Через несколько минут я увидел, что ко мне быстро приближается высокая женщина в длиннополой одежде серого цвета. Её длинные черные волосы выбивались из-под серого платка, а лицо было какого-то болезненного оттенка. Щёки и лоб горели как в лихорадке, губы запеклись, серо-голубые глаза нездорово блестели, белки были покрасневшие. Черты лица незнакомки были строгие, и я бы даже сказал классические, нос ровный, с небольшой едва заметной горбинкой. Женщина шла прямо на меня, а когда мы поравнялись, она даже не замедлила шагов, только свернула в сторону и пошла дальше, прижав одну руку к груди. Я повернулся и окликнул её:
— Эй! Погодите, мне нужна помощь!
Казалось, она даже не услышала меня, поэтому мне пришлось пробежать пару шагов и схватить её за рукав. Женщина не повернулась, не вздрогнула, только покорно остановилась и, понурив голову, стояла, ожидая, когда я отпущу её. Мне не показалось, что я её напугал, однако я счел нужным несколько раз извиниться и только после этого задать интересующий меня вопрос:
— Я заблудился. Вы не подскажете мне, куда я попал?

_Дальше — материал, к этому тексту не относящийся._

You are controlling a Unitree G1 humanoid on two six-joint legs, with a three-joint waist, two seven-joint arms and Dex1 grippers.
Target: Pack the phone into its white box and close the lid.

Казалось, женщину даже не удивил мой вопрос, хотя я уверен, что если бы кто спросил меня о том же, я бы счел его пьяным или сумасшедшим. Но женщина только взглянула на меня безразличными глазами и тихо сказала, почти не разжимая губ:
— Эридэ.
Голос её был безвкусный и бесцветный. Меня ответ никоим образом не удовлетворил и я спросил уже настойчивее:
— Простите, я что-то не пойму, где это?